Over 270 million Indians moved out of poverty since 2005-06, according to UN report.
Poverty reduction was fastest among children, the poorest states, scheduled tribes and Muslims in India where in an historic shift over 270 million people moved out of poverty in the decade since 2005-06, according to a new data.
According to the 2018 global Multidimensional Poverty Index (MPI) released here by the United Nations Development Programme (UNDP) and the Oxford Poverty and Human Development Initiative (OPHI), about 1.3 billion people live in multidimensional poverty globally.
This is almost a quarter of the population of the 104 countries for which the 2018 MPI is calculated. Of these 1.3 billion, almost half – 46 per cent – are thought to be living in severe poverty and are deprived in at least half of the dimensions covered in the MPI, it said.
While there is much that needs to be done to tackle poverty globally, there are “promising signs that such poverty can be – and is being – tackled.”
The Index noted that in India, 271 million people moved out of poverty between 2005-06 and 2015-16. The poverty rate in the country has nearly halved, falling from 55 per cent to 28 per cent over the ten-year period.
India is the first country for which progress over time has been estimated.
“Although the level of poverty – particularly in children – is staggering so is the progress that can be made in tackling it. In India alone some 271 million have escaped multidimensional poverty in just ten years,” UNDP Administrator Achim Steiner said.
The data noted that a change of global proportions occurred in India. Between 2005-06 and 2015-16, the number of multidimensionally poor people in India fell from 635 million to 364 million – an historic shift.
Furthermore, in sharp contrast with the trend 1999 to 2006, when the poorest groups reduced multidimensional poverty the slowest, from 2005-06 to 2015-16 the poorest reduced MPI the fastest.
“That is, poverty reduction among children, the poorest states, scheduled tribes, and Muslims was fastest, indicating that, far from being left behind, they were catching up,” it said.
“India has made momentous progress in reducing multidimensional poverty. The incidence of multidimensional poverty was almost halved between 2005-06 and 2015-16, climbing down to 27.5 per cent,” it said.
It said that for the Scheduled Caste, the MPI fell from 0.338 in 2005-06 to 0.145 in 2015-16. For Other Backward Classes, the MPI fell from 0.291 in 2005-06 to 0.117 in 2015-16.
In the case of Muslims, the MPI fell from 0.331 in 2005-06 to 0.144 in 2015-16. For the Scheduled Tribes, the MPI fell from 0.447 in 2005-06 to 0.229 in 2015-16.
It noted that the landscape of the poorest has improved dramatically and, if current trends continue, is set to change.
The poorest groups – across states, castes, religions, and ages – had the biggest reductions in MPI 2005-06 to 2015-16, showing that they have been “catching up,” though they still experience much higher rates of poverty.
“This marks a dramatic reversal,” it said, adding that from 1998-99 to 2005-06 the opposite trend prevailed: India’s poorest groups had the slowest progress.
Among states, Jharkhand had the greatest improvement, with Arunachal Pradesh, Bihar, Chhattisgarh, and Nagaland only slightly behind.
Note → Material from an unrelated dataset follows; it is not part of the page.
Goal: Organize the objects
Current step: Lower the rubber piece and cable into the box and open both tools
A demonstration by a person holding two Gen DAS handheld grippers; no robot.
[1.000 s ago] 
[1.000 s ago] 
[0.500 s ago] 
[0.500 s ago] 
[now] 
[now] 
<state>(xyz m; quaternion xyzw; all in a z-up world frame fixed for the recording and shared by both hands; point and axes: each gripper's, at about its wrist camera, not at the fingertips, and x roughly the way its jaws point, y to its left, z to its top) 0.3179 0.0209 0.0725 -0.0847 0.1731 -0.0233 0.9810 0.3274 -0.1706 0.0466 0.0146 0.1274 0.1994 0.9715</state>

However, Bihar is still the poorest state in 2015-16, with more than half of its population in poverty.
In 2015-16, the four poorest states – Bihar, Jharkhand, Uttar Pradesh, and Madhya Pradesh – were still home to 196 million MPI poor people – over half of all the MPI poor people in India.
The data noted that the “positive trend” of pro-poor poverty reduction is seen also across religions and caste groups. In both cases, the poorest groups (Muslims and Scheduled Tribes) reduced poverty the most over the ten years from 2005-06 to 2015-16.
Yet these two groups still have the highest rates of poverty. For instance, while 80 per cent of those who identified themselves as being in a Scheduled Tribe had been poor in 2005-06, in 2015-16, 50 per cent of people belonging Scheduled Tribes are still poor.
Within India, 40.4 million people live in districts where more than 60 per cent of people are poor – 20.8 million live in the poorest districts in Bihar, 10.6 million in the poorest districts in Uttar Pradesh, and the remainder in the poorest districts in Chhattisgarh, Gujarat, Jharkhand, Madhya Pradesh, and Odisha.
Between 2006 and 2017, the life expectancy increased over seven years in Sub-Saharan Africa and by almost four years in South Asia, and enrollment rates in primary education are up to 100 per cent. This bodes well for improvements in multidimensional poverty.
The estimates further showed that half of all people living in poverty are younger than 18 years old. The new figures show that in 104 primarily low and middle-income countries, 662 million children are considered multidimensionally poor. In 35 countries half of all children are poor.
The 2018 figures, which are now closely aligned with the Sustainable Development Goals, cover almost three-quarters of the world’s population.
Multidimensional poverty is found in all developing regions of the world, but it is particularly acute – and significant – in Sub-Saharan Africa and South Asia.